**TASK PROMPT**
Retype word for word the lines of the data below, from the first to the one bearing "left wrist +", with that one included.

**DATASET EXCERPT**
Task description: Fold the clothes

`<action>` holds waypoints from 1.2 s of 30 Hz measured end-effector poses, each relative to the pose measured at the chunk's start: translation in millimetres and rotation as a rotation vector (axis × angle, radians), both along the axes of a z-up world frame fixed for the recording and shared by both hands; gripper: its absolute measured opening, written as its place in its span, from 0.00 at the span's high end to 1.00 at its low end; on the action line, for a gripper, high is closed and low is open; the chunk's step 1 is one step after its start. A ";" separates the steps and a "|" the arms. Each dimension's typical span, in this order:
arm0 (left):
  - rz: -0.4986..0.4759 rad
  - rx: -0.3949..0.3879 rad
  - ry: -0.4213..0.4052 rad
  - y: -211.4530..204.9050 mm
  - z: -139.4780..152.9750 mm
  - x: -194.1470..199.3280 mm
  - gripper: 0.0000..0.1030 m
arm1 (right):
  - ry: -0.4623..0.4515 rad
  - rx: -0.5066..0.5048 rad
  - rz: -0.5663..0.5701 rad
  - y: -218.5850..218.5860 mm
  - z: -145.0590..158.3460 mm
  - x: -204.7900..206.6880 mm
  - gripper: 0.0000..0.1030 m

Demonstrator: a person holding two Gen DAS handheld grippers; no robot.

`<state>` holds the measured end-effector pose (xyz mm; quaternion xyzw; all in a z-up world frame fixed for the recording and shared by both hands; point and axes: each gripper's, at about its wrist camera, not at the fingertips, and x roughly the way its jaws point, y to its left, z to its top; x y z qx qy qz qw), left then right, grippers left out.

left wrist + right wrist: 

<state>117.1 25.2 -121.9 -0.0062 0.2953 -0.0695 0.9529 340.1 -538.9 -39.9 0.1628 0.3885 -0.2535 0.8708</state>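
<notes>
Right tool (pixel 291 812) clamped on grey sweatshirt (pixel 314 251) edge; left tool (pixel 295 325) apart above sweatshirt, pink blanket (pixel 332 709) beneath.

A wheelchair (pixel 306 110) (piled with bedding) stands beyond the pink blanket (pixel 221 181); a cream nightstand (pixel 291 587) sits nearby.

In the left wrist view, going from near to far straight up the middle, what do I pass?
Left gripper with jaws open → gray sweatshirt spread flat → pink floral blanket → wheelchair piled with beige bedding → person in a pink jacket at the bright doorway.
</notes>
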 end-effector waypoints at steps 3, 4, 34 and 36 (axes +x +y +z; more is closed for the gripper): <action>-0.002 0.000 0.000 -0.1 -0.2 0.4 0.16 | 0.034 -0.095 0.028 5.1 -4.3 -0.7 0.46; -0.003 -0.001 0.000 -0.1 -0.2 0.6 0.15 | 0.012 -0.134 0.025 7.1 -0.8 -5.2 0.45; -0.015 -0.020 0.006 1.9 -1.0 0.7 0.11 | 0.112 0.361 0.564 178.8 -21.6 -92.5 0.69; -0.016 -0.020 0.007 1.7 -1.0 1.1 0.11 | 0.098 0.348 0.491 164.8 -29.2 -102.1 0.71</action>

**REPLY TO THE EXERCISE**
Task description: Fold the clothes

`<action>` holds waypoints from 1.2 s of 30 Hz measured end-effector poses, each relative to the pose measured at the chunk's start: translation in millimetres and rotation as a rotation vector (axis × angle, radians), both along the axes of a z-up world frame fixed for the recording and shared by both hands; gripper: its absolute measured opening, written as its place in its span, from 0.00 at the span's high end to 1.00 at its low end; on the action line, for a gripper, high is closed and low is open; the chunk's step 1 is one step after its start. A ";" separates the steps and a "|" the arms. Each dimension's typical span, in this order:
arm0 (left):
  - rz: -0.4986..0.4759 rad
  - rx: -0.3949..0.3879 rad
  - ry: -0.4213..0.4052 rad
  - y: -211.4530..204.9050 mm
  - z: -139.4780..152.9750 mm
  - x: -194.1470..199.3280 mm
  - gripper: 0.0000..0.1030 m
arm1 (right):
  - ry: -0.4623..0.4515 rad
  - rx: -0.5066..0.5048 rad
  - rz: -0.5663..0.5701 rad
  - y: -218.5850..218.5860 mm
  - z: -145.0590..158.3460 mm
  - x: -204.7900..206.6880 mm
  - gripper: 0.0000..0.1030 m

Demonstrator: a person holding two Gen DAS handheld grippers; no robot.

`<state>` holds the measured end-effector pose (xyz mm; quaternion xyzw; all in a z-up world frame fixed for the recording and shared by both hands; point and axes: each gripper's, at about its wrist camera, not at the fingertips, and x roughly the way its jaws point, y to its left, z to its top; x y z qx qy qz qw), left then right, grippers left out.

left wrist + right wrist: 

The response is complete as it stands.